Un filo di nausea

In questi giorni mi sono chiesta come avrei reagito, fossi stata nei panni di Zingaretti, in merito alla nota vicenda Lotti &Co.

Mi sono (facilmente) risposta cosi:

lo avrei invitato in un bel bar del centro, molto frequentato, gli avrei offerto un caffè, poi, alla sua ennesima occhiata al Rolex d’oro, regalo dell’amico Renzi  e alla frase che immagino molto arrogante, dato il tipo:

“Zinga si è fatta una certa, se abbiamo finito avrei cose più importanti che mi aspettano”, mi sarei alzato, lo avrei accompagnato al suo fuoristrada  con vetri  schermati, avrei atteso che inforcasse gli occhialoni neri, poi, gli avrei detto, parodiando la celeberrima scena del film “Indovina chi viene a cena”, dove una fantastica Katharine Hepburn (già in preda al Parkinson) dice all’amica e direttrice della sua galleria d’arte, che era venuta a trovarla per  dimostrarle falsa pietà  dopo aver saputo che la figlia stava per convolare a nozze con un medico di colore, più o meno queste parole, (ovviamente cambiate per adattarle al personaggio in questione):

“ Grazie Luca della tua disponibilità,  ora vai in ufficio e prenditi tutto quello che ti appartiene compresi i peli biondi inanellati che cadono copiosamente dalla tua testa piumata, sparsi dappertutto,  raccoglili con cura che non ne rimanga neppure uno, poi esci, chiudi a chiave e vattene definitivamente al diavolo.  Ma non perché tu non sia all’altezza del tuo compito, ma perché noi, non siamo più gente che uno del tuo calibro possa permettersi di frequentare”.

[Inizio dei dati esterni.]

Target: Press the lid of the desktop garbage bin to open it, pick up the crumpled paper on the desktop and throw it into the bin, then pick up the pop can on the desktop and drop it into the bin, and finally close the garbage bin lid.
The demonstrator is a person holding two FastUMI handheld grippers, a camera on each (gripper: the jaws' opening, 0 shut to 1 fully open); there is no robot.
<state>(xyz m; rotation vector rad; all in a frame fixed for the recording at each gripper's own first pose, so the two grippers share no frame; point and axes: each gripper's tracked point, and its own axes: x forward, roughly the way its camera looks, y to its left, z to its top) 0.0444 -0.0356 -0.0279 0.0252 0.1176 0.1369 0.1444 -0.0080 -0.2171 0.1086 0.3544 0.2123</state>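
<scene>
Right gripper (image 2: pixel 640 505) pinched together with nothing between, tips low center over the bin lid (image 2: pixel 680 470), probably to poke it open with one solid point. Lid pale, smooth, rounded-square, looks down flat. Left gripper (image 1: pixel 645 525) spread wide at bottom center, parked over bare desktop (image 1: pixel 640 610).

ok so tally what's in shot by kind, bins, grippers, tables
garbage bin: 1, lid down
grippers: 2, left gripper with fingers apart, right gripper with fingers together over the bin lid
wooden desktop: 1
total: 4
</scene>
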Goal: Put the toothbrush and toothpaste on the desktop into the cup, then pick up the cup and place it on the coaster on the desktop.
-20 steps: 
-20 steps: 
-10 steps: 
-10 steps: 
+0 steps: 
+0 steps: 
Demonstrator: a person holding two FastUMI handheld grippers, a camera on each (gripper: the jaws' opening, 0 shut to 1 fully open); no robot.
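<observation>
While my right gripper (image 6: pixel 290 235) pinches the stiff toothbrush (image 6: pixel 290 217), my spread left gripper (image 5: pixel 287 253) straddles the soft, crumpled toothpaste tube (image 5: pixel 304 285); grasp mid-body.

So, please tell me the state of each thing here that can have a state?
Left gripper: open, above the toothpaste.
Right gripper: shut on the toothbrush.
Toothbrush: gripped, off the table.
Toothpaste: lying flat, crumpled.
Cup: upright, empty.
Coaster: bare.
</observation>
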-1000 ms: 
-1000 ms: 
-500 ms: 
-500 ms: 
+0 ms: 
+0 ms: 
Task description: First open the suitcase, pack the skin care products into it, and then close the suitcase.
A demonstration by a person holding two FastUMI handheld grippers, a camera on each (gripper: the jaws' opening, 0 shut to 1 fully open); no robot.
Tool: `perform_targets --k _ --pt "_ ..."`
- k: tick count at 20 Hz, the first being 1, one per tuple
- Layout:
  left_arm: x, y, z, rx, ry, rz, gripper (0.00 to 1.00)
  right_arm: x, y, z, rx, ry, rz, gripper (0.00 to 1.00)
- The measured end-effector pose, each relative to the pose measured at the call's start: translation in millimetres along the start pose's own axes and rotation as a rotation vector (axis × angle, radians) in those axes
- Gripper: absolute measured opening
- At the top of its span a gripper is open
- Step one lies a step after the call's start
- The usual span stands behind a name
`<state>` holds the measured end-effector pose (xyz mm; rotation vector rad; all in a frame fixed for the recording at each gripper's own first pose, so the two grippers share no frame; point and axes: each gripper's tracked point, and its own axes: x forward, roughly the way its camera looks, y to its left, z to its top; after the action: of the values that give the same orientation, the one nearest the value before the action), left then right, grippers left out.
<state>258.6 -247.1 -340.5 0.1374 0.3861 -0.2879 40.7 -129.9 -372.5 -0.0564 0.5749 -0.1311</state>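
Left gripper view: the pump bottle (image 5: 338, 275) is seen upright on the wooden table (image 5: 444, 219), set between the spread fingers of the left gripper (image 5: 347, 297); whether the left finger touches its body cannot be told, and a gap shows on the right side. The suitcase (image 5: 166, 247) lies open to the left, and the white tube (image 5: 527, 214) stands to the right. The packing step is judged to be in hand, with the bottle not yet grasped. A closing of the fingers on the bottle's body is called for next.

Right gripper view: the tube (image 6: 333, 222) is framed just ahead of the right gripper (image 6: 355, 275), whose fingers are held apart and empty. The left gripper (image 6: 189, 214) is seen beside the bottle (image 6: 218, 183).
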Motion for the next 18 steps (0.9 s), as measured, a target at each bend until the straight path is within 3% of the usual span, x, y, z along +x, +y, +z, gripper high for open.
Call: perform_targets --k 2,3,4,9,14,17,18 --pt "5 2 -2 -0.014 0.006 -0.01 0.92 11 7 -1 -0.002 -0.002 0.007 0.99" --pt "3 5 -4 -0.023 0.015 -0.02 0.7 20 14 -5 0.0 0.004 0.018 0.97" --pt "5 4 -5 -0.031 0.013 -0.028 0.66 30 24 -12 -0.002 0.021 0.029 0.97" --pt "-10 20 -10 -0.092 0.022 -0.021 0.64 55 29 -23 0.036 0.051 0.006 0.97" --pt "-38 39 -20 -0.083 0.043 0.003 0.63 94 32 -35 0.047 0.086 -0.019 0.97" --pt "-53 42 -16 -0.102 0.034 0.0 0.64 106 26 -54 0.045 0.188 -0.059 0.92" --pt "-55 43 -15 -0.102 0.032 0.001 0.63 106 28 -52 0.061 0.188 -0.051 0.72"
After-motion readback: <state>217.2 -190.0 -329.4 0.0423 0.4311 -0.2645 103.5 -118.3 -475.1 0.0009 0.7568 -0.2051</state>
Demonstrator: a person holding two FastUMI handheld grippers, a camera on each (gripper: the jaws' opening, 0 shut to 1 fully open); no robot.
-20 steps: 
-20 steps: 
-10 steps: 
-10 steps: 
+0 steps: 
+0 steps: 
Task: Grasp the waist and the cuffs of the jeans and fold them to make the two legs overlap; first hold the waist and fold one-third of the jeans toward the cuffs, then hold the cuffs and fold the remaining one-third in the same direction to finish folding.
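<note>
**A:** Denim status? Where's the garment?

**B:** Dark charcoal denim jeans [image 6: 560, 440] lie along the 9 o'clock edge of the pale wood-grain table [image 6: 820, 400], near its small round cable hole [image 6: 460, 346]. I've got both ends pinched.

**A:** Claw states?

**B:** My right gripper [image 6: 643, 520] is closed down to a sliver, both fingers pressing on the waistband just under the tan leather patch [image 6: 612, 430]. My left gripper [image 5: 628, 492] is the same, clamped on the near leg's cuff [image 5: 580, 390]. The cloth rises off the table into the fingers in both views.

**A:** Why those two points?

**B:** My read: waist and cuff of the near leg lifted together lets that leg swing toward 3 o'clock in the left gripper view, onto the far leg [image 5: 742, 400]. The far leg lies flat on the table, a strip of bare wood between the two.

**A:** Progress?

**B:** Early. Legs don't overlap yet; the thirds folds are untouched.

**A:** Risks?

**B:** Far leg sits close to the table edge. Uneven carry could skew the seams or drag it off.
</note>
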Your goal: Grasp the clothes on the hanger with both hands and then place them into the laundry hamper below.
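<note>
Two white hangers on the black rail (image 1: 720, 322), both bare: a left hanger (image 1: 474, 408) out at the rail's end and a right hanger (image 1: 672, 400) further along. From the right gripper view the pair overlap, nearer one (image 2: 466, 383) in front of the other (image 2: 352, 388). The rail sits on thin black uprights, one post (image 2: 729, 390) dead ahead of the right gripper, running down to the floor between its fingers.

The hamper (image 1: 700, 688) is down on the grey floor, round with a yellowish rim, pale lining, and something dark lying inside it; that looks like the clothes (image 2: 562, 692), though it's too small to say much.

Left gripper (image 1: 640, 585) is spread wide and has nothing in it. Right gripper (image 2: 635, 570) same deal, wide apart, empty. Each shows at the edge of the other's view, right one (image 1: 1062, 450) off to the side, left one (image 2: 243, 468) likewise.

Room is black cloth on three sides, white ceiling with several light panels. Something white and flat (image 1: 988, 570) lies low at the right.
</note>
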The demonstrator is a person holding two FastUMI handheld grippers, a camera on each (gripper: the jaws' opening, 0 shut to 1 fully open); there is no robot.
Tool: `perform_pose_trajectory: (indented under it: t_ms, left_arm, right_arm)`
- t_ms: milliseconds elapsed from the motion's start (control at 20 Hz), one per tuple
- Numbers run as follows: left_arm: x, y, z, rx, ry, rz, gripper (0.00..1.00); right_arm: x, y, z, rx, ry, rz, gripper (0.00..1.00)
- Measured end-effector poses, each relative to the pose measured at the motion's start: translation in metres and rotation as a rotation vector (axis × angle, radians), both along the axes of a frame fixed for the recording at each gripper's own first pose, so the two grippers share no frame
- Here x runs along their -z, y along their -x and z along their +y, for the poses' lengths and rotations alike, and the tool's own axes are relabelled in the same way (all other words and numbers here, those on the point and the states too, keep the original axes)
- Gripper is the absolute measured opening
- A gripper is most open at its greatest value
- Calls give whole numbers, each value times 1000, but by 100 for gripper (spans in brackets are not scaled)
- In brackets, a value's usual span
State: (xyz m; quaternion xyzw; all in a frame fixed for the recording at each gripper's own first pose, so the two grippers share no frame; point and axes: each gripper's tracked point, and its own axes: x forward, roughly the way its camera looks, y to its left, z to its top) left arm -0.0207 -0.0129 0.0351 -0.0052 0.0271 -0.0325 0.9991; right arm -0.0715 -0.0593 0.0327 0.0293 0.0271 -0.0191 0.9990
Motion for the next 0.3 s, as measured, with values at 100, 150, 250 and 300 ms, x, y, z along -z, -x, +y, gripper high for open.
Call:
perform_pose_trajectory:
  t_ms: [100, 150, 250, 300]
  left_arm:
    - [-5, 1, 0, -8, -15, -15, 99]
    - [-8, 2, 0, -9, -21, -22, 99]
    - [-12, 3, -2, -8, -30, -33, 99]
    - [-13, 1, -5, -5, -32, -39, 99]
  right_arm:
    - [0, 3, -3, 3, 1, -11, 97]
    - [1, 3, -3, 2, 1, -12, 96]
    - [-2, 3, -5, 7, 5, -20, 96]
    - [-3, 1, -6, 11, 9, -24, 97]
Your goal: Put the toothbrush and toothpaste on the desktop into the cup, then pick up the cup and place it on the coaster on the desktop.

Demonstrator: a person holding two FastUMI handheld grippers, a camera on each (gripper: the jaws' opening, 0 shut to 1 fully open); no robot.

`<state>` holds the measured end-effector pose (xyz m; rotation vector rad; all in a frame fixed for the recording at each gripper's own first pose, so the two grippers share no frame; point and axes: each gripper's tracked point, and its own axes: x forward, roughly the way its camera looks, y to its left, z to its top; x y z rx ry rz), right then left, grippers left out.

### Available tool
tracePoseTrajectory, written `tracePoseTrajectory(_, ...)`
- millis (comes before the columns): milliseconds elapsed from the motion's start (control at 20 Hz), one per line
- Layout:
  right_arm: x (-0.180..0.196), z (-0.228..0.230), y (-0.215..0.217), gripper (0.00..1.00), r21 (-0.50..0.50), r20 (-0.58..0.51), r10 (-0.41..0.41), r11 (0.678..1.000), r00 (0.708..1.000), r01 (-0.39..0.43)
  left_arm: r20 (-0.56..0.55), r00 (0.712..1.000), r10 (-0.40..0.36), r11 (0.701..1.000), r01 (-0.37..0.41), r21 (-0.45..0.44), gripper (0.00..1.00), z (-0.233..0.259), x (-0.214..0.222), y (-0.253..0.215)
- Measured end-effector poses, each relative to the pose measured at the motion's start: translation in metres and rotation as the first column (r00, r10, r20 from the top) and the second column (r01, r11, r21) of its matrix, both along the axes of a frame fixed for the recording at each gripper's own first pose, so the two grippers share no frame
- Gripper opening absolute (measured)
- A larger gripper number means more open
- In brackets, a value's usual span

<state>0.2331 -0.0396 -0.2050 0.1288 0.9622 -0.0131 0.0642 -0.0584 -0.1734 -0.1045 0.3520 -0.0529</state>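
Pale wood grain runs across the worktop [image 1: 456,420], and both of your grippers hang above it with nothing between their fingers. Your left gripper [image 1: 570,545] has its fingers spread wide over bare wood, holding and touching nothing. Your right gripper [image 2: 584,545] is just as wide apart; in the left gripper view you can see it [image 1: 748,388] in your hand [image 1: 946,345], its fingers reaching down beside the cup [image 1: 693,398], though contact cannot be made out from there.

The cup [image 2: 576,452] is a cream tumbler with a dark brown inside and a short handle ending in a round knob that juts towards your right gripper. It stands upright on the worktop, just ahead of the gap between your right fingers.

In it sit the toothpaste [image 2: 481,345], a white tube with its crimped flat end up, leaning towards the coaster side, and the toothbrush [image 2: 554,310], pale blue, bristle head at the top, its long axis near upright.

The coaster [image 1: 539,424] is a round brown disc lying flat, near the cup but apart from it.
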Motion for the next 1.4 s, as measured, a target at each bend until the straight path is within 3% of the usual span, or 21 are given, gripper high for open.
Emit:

A questo punto  Lotti, un po’ spiazzato, tenta di reagire e Zingaretti, calmo, riprende: “No, Luca non dire una parola ma…ingrana”.

 

Ecco, solo cosi non mi sentirei più quel certo filo di amarezza (e anche un po’ di nausea) per aver rivotato PD alle europee e non mi sentirei di nuovo insicura su cosa votare alle prossime (forse molto prossime) elezioni.